X-ray imaging plays an important role in daily life. Imaging-type x-ray detectors are essential for applications ranging from medical x rays to astronomy to airport security.
Generally, imaging-type detectors for x-ray applications use either chemical detectors (e.g., film or photoresist) or electronic detectors (e.g., charge-coupled device array (CCD) or imaging plate). Their characteristics are described below
Chemical-based detectors are the traditional x-ray imaging detectors. Films were first used by Röntgen to record x-ray exposures and continue to play a dominate role in medical imaging. The photoresist detectors provide extremely high imaging resolution and are used routinely in lithography applications.
The chemical detectors, however, suffer from the properties that they are single-use only and require post-exposure chemical processing to reveal or develop the image.
X-ray film detectors are widely used in medical imaging. Like photographic films, they use light-sensitive silver-halides to record the x-ray exposure and subsequent chemical development is used to reveal the latent image. The resolution of these photographic films is limited by the grain size to about 10 micrometers (μm). High-sensitivity films have coarser grains of 50–100 μm. The quantum detection efficiency of film is generally less than 5%.
Photoresists are typically thin sheets of an organic polymer. In the case of positive resists, the molecular bonds in the polymer are broken by the x-ray exposure, and the broken chains are removed by chemical development. This reveals the latent image. In the case of negative resists, the radiation exposure renders the polymer insoluble. The photoresists typically have extremely high resolution of a few nanometers, resolution being limited primarily by secondary electron exposure.
Most electronic imaging detectors are based on a CCD camera or an imaging plate. They overcome many problems associated with chemical detectors including the single-use and the requirement for post-exposure processing. Images recorded by an electronic detector can be read-out immediately after exposure.

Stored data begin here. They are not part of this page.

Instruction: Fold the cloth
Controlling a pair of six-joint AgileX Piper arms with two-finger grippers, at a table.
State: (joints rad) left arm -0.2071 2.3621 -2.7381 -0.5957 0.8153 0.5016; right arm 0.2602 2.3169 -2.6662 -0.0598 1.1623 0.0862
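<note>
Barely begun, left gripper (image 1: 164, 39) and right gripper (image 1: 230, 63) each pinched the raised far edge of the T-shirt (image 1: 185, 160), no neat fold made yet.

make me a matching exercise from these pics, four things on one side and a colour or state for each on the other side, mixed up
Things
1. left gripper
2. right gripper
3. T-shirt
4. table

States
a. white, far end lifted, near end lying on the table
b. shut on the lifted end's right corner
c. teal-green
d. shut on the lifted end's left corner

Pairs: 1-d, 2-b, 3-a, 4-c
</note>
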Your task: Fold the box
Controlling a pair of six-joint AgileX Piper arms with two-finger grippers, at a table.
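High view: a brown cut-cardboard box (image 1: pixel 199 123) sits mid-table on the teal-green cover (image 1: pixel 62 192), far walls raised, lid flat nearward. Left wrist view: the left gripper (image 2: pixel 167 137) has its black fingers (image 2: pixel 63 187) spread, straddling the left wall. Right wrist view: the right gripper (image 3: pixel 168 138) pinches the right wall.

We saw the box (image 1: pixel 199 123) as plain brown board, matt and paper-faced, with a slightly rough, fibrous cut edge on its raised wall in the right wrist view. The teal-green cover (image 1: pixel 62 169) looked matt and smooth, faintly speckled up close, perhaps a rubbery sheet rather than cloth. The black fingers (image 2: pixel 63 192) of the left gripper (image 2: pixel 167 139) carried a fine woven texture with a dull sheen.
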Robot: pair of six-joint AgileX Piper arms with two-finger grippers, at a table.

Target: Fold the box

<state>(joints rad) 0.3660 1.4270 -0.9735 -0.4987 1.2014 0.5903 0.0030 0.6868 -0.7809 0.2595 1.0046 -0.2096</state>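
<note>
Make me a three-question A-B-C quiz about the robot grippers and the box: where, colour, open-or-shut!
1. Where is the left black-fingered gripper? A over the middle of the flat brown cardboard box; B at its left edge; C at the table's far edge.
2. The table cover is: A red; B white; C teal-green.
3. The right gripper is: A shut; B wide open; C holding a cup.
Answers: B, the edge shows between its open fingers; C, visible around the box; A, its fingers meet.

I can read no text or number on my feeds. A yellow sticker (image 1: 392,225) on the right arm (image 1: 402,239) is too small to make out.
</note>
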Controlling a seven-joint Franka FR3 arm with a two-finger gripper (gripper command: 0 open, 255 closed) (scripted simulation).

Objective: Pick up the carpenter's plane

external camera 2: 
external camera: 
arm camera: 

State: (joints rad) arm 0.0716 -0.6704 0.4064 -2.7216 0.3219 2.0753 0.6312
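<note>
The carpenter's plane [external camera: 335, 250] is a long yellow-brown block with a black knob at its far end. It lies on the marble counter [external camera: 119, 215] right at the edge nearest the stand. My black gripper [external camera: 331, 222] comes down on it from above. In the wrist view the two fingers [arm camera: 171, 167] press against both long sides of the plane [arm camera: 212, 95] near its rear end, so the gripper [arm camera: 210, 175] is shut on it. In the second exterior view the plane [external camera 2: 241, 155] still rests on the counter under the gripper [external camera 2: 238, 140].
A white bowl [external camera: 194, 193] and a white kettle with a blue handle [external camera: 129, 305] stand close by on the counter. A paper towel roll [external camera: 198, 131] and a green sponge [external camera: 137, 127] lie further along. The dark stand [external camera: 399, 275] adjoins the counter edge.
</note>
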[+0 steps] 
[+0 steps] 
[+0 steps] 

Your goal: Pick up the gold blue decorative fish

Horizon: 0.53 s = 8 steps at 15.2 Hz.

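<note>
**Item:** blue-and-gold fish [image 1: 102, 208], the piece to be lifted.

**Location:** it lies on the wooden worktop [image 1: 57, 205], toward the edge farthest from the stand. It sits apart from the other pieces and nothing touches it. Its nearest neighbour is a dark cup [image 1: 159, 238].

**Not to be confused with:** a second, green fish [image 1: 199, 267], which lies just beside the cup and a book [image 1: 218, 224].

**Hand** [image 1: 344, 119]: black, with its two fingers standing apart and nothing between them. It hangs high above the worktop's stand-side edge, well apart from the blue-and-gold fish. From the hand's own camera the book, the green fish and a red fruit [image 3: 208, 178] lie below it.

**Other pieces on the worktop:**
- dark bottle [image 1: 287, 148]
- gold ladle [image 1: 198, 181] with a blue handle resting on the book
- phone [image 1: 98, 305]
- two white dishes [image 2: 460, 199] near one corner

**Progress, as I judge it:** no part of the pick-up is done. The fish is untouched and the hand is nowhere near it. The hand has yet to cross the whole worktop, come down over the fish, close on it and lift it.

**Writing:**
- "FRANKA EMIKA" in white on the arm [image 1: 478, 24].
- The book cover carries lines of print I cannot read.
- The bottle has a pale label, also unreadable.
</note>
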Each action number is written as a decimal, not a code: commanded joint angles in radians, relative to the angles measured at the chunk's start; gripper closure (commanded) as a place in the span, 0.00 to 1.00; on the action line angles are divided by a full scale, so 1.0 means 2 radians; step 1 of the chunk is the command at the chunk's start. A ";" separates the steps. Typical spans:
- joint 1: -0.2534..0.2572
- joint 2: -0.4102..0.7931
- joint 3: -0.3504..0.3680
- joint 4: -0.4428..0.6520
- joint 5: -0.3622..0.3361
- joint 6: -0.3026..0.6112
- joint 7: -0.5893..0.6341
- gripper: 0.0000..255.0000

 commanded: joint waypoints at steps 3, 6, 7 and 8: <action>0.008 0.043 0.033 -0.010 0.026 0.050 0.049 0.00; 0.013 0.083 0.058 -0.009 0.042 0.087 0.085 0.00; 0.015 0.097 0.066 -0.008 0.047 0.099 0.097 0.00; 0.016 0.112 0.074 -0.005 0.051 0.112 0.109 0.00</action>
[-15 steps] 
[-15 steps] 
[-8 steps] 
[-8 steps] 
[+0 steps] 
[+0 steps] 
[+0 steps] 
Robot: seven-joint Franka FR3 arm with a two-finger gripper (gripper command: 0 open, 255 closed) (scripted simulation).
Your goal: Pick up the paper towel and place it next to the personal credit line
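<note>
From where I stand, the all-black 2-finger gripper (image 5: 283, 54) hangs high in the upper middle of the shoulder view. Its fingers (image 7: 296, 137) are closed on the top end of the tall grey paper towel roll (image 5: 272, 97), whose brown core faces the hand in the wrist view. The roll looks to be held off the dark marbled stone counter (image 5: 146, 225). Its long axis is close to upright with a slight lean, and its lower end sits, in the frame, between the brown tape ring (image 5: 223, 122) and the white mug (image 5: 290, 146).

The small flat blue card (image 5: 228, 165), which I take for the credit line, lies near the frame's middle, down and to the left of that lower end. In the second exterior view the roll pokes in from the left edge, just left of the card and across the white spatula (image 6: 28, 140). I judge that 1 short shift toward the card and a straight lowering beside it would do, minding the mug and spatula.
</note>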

These electronic imaging detectors, however, can suffer from radiation damage to the gate circuits. But if the radiation damage can be controlled, the detectors they typically have long service lifetimes. Imaging plates are generally used for large area and coarse resolution imaging applications.
With direct imaging CCD detectors, the CCD chip is exposed directly by the radiation to create electron-hole pairs. This system typically has very high conversion efficiency since no secondary magnification is used. There is also no loss of sampling rate due to re-sampling at a secondary magnification stage. The Nyquist-limited spatial resolution of the direct detection method is twice the pixel size. Since the pixel sizes of most CCD chips are typically 6–20 μm, the detection resolution is limited to about 10 μm. The number of electron-hole pairs created by an absorbed photon is approximately the photon energy divided by the gap energy. Hence, a hard x-ray photon with tens of kilo-electron-Volts (keV) energy can create thousands of electron-hole pairs. Since the full-well capacity of a CCD pixel is typically between 10,000 to 100,000 electrons. The dynamic range is therefore limited to about 100 for hard x rays. X-ray radiation can also damage the CCD chip, reducing the lifetime to less than 10,000 exposures.
Another configuration uses scintillated detectors with fiber-optic taper coupling. With this system, a fiber optic taper is typically bonded to the CCD chip on one side and coated with scintillation material on the other side. The system provides moderate magnification, commonly less than 10 times, with a few micrometer resolutions. The conversion efficiency is usually quite high, typically 70–80%. Radiation can be prevented from reaching the CCD directly, and thus the CCD does not suffer from radiation damage. These systems, however, suffer from distortion from the taper, which increases with the magnification.
Scintillated detector systems with photographic lens coupling use a scintillator screen to convert the x-ray photons into visible light photons. The image formed on the screen is then imaged to the CCD chip with a photographic lens. The conversion efficiency of these systems is not very high, however, since the numerical apertures of photographic lenses are generally low. Further, the resolution is typically lower than five micrometers. On the other hand, imaging performance is typically good due to the generally high imaging quality of commercial photographic lenses, and a large array of photographic lenses are commercially available to provide wide range of magnification and resolution capabilities.
Scintillated detectors with microscope objective lens provide the highest resolution, being better than a micrometer in the best cases. Among the electronic detector systems, they provide the highest resolution due to the use of the microscope objective. And because of the high resolution, only grainless single crystals are suitable scintillator material.
Moreover, the throughput can be very high with the use of high-numerical aperture objectives. These systems also have the smallest field of view due to the limitations of the objective. As in the case of photographic lenses, a large array of objectives with various magnification and numerical apertures are also commercially available to provide wide range of magnification and resolution capabilities.